GitHub Actions Workflow

flowchart TD
    A[Push to main] --> B[GitHub Actions]

    B --> C[Build AMD64]
    B --> D[Build ARM64]

    C & D --> E[Create Multi-arch Manifest]

    E --> F[Push to GHCR]
    E --> G[Push to Docker Hub]

    style A fill:#c8e6c9
    style B fill:#fff3e0
    style C fill:#e3f2fd
    style D fill:#e3f2fd
    style E fill:#f3e5f5
    style F fill:#e8eaf6
    style G fill:#e0f2f1

Image Tags

Tag Pattern When Created Purpose
latest Every push to main Default tag
v1.2.3 Git tags Version releases
sha-abc123 Every commit Specific builds
main Pushes to main Branch tracking

Health Check Architecture

healthcheck:
  test: ["CMD", "curl", "-f", "http://localhost:8787"]
  interval: 30s
  timeout: 10s
  retries: 3
  start_period: 60s

Health States

stateDiagram-v2
    [*] --> Starting
    Starting --> Healthy: start_period (60s)

    Healthy --> Checking: every 30s
    Checking --> Healthy: Success
    Checking --> Retry: Failure

    Retry --> Healthy: Success
    Retry --> Unhealthy: 3 failures

    Unhealthy --> Restarting: restart policy
    Restarting --> Starting

Package Installation Flow

R Package Installation

flowchart TD
    A["install.packages('pkg')"] --> B[Check .libPaths]

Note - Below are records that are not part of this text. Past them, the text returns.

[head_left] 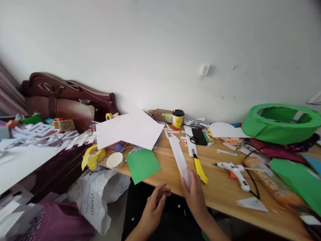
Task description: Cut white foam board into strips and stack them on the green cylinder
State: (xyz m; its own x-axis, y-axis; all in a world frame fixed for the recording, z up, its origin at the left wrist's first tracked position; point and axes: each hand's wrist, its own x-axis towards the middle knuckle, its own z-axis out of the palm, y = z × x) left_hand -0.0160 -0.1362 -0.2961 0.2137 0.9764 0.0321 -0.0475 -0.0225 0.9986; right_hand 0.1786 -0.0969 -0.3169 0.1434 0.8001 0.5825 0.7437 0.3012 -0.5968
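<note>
Here's the yellow cutter (200, 167) lying on the wooden table (210, 189), and just left of it runs the white strip (178, 155). The right hand (192, 187) has that strip by its near end, pinched between thumb and fingers, close to the table's front edge. Left of the cutter and nearer the body, the left hand (155, 202) hangs just off that edge, fingers loosely curled, thumb apart, nothing in its grasp that I can see.

Room to move? Bare wood runs right of the cutter as far as the glue gun (237, 174), and there's a gap on its left, between strip and green sheet (143, 164), whose near corner juts past the table edge. Beyond the cutter it's tight: scissors (193, 139), black phone (200, 136) and paper scraps (175, 131) crowd together. Farther left of the cutter, a big white sheet (130, 129) spreads its straight edges wide.
</note>
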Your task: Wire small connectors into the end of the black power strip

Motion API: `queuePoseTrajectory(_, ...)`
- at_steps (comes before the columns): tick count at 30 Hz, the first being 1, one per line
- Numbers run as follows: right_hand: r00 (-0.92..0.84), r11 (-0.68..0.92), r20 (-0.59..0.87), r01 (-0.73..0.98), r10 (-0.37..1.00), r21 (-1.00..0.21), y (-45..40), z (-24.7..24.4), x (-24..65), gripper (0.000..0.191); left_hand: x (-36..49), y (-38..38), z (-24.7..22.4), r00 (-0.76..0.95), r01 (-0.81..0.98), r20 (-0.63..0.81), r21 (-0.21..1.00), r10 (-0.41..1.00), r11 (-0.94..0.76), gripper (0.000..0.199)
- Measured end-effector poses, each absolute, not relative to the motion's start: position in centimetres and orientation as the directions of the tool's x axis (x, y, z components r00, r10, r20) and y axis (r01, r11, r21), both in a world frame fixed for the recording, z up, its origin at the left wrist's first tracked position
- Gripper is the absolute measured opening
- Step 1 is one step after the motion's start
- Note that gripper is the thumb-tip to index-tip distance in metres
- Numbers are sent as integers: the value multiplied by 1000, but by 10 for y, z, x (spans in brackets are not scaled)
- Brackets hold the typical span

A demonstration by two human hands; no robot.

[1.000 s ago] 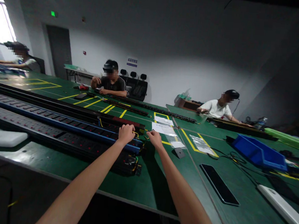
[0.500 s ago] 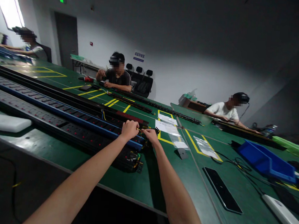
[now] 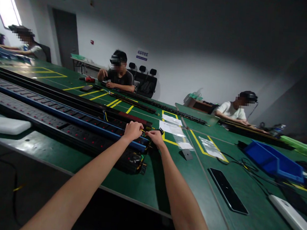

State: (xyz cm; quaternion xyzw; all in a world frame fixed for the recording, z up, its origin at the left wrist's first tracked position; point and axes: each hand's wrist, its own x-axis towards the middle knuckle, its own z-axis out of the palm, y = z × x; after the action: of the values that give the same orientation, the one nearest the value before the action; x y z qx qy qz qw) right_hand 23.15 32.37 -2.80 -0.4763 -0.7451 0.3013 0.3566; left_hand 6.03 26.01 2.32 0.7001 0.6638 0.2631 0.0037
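Observation:
Both my hands work at the right end of a long blue-edged strip with rows of black sockets (image 3: 89,122). My left hand (image 3: 133,131) is closed, its fingertips pinching a thin yellow wire (image 3: 143,130). Close on its right, my right hand (image 3: 155,138) is closed too, thumb and finger pinched together beside the wire; what lies between them is too small to make out. Nearer me lies a second long black strip with red dots (image 3: 85,140), coloured wires (image 3: 142,158) showing at its end. A dark rail (image 3: 132,117) runs behind the blue-edged strip.
Right of my hands lie a small grey plate (image 3: 186,154), papers in clear bags (image 3: 172,129), a phone (image 3: 227,190), a blue bin (image 3: 273,160), cables and a white bar (image 3: 291,219). Another white case (image 3: 6,125) sits at left. Several people sit around the green table.
The view has shifted slightly. My hands stay at the same strip end, fingertips still close together, with only a tiny movement of the fingers.

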Motion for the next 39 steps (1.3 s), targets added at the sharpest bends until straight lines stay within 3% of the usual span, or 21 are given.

    subgraph Paths["Library Paths (checked in order)"]
        P1["1. ~/R/library (if exists)"]
        P2["2. /usr/local/lib/R/site-library"]
        P3["3. /usr/lib/R/library"]
    end

    B --> Paths
    P2 -->|"Volume mounted ✓"| C[Install to site-library]
    C --> D[Package persists in Docker volume]

    style P2 fill:#c8e6c9
    style D fill:#a5d6a7

Python Package Installation

flowchart TD
    A["pip install pkg"] --> B{--user flag?}
    B -->|"Auto in container"| C["Install to ~/.local/lib/python3.x/site-packages/"]
    C --> D[Package persists in Docker volume]

    style C fill:#c8e6c9
    style D fill:#a5d6a7

File System Layout

flowchart TD
    subgraph Root["/"]
        subgraph etc["/etc"]
            etc_rs["/etc/rstudio/rserver.conf"]
            etc_jup["/etc/jupyter/jupyter_server_config.py"]
        end

        subgraph usr["/usr"]
            usr_lib["System R packages"]
            usr_local["User R packages (volume)"]
        end

        subgraph home["/home/rstudio"]
            home_config["rstudio-prefs.json"]
            home_local["Python packages (volume)"]
            home_work["Default workdir"]
        end

        data["Shared data (volume)"]
        config["Mounted configs"]
    end

    style usr_local fill:#c8e6c9
    style home fill:#c8e6c9
    style home_local fill:#c8e6c9
    style data fill:#c8e6c9
    style config fill:#fff3e0

📦 = Volume Mounted

Directories marked with 📦 are mounted as Docker volumes and persist across container restarts.